What is expected ::
Your reply should consist solely of the lines from the one containing "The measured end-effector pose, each" through the end of the data, restated word for word.
——————————
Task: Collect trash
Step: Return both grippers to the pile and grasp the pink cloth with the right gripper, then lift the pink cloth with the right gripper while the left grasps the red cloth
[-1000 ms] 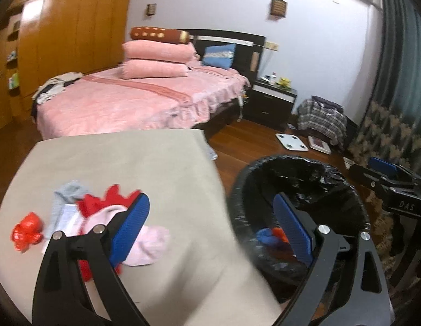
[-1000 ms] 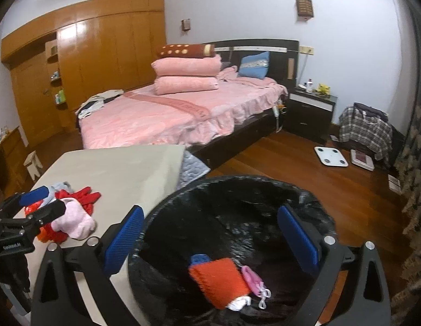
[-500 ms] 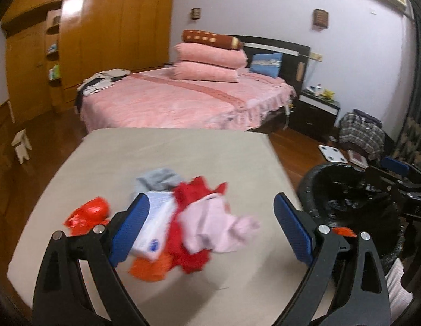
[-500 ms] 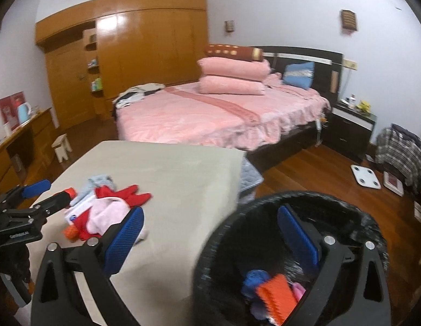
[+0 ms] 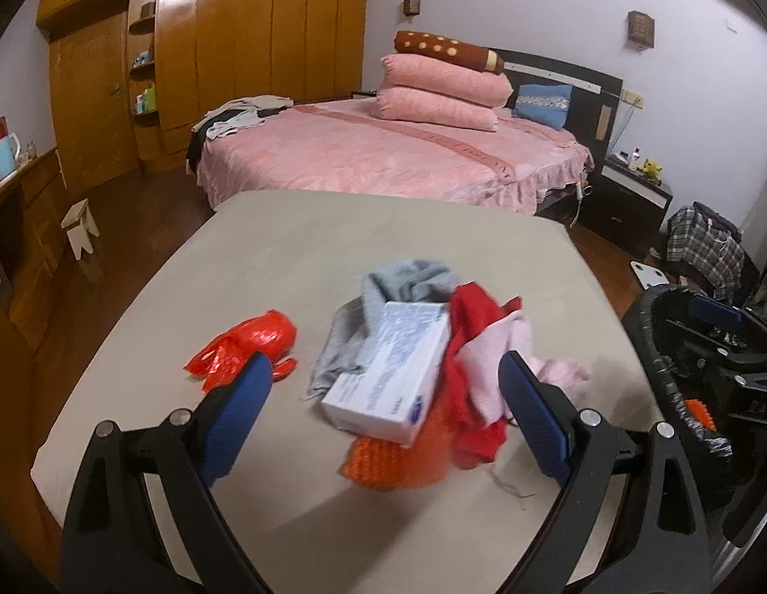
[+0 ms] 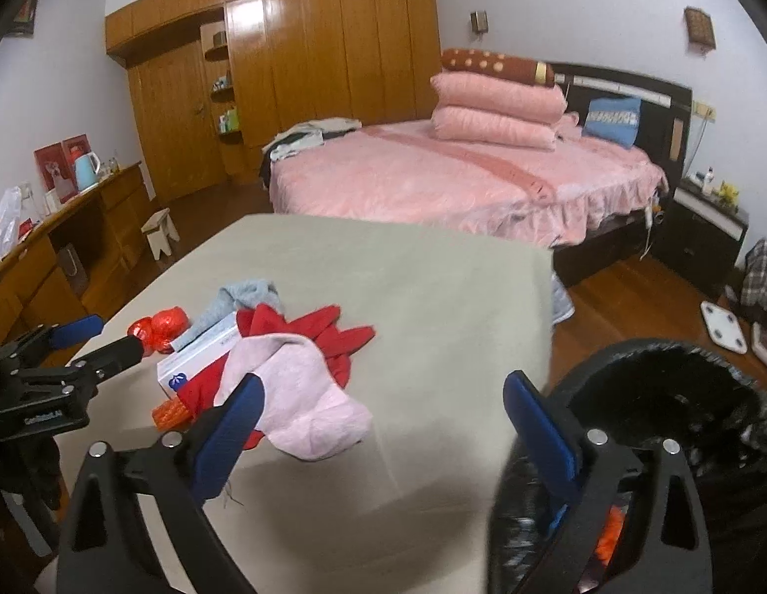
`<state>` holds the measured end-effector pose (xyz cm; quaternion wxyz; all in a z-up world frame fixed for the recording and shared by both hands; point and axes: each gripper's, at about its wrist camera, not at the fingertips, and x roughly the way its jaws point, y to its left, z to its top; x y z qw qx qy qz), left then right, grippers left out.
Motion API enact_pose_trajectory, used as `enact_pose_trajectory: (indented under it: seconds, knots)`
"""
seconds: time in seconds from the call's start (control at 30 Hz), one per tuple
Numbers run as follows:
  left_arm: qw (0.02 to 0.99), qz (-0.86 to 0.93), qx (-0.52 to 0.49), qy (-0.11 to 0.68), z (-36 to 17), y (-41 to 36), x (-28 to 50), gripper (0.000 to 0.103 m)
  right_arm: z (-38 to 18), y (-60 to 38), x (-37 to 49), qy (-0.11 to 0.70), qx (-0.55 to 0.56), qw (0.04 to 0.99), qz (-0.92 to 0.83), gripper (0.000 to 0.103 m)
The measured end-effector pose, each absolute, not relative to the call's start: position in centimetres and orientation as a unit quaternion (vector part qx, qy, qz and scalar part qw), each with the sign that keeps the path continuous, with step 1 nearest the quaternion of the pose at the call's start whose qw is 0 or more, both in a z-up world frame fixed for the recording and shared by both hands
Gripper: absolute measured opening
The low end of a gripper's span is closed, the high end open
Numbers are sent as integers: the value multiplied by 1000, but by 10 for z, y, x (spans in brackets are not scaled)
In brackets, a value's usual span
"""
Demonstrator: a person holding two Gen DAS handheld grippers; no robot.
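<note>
Both the left gripper [image 5: 383, 386] and right gripper [image 6: 381, 413] are spread wide and empty. Between the left fingers lies the white box [image 5: 391, 378] atop the remaining pile. The bin [image 6: 680, 425] beside the right finger already holds some trash.
</note>
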<state>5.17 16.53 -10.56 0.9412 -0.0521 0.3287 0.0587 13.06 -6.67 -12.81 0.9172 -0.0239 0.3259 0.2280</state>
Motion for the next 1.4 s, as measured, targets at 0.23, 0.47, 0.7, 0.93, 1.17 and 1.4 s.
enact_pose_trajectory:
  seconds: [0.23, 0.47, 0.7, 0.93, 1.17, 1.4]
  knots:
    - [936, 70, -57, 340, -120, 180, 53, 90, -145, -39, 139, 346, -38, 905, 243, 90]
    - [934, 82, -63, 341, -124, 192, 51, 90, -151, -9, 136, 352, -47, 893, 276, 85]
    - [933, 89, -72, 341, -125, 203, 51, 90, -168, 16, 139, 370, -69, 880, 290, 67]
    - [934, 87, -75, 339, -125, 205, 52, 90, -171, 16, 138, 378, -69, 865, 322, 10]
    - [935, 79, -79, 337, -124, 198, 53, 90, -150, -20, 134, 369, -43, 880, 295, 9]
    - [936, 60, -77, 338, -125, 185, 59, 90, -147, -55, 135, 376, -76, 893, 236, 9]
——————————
The completed task ::
The measured end-effector pose, each absolute, not relative to the call's start: position in centimetres and orientation as a unit quaternion (vector part qx, qy, qz and scalar part qw), each with the sign that keeps the path continuous, with step 1 nearest the quaternion of the pose at the call's start whose qw is 0 or more, both in a z-up world frame fixed for the recording and shared by both hands
Gripper: absolute measured opening
The low end of a gripper's span is closed, the high end open
Numbers are sent as integers: the value multiplied by 1000, but by 10 for z, y, x (spans in brackets are not scaled)
In brackets, a value's usual span
"""
Demonstrator: a person holding two Gen DAS handheld grippers; no robot.
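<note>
Both the left gripper [image 5: 383, 386] and right gripper [image 6: 381, 413] are spread wide and empty. Between the left fingers lies the white box [image 5: 391, 378] atop the remaining pile. The bin [image 6: 680, 425] beside the right finger already holds some trash.
</note>
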<state>5.17 16.53 -10.56 0.9412 -0.0521 0.3287 0.0587 13.06 -6.67 -12.81 0.9172 -0.0239 0.3259 0.2280</state>
Motion for the next 1.4 s, as measured, targets at 0.23, 0.47, 0.7, 0.93, 1.17 and 1.4 s.
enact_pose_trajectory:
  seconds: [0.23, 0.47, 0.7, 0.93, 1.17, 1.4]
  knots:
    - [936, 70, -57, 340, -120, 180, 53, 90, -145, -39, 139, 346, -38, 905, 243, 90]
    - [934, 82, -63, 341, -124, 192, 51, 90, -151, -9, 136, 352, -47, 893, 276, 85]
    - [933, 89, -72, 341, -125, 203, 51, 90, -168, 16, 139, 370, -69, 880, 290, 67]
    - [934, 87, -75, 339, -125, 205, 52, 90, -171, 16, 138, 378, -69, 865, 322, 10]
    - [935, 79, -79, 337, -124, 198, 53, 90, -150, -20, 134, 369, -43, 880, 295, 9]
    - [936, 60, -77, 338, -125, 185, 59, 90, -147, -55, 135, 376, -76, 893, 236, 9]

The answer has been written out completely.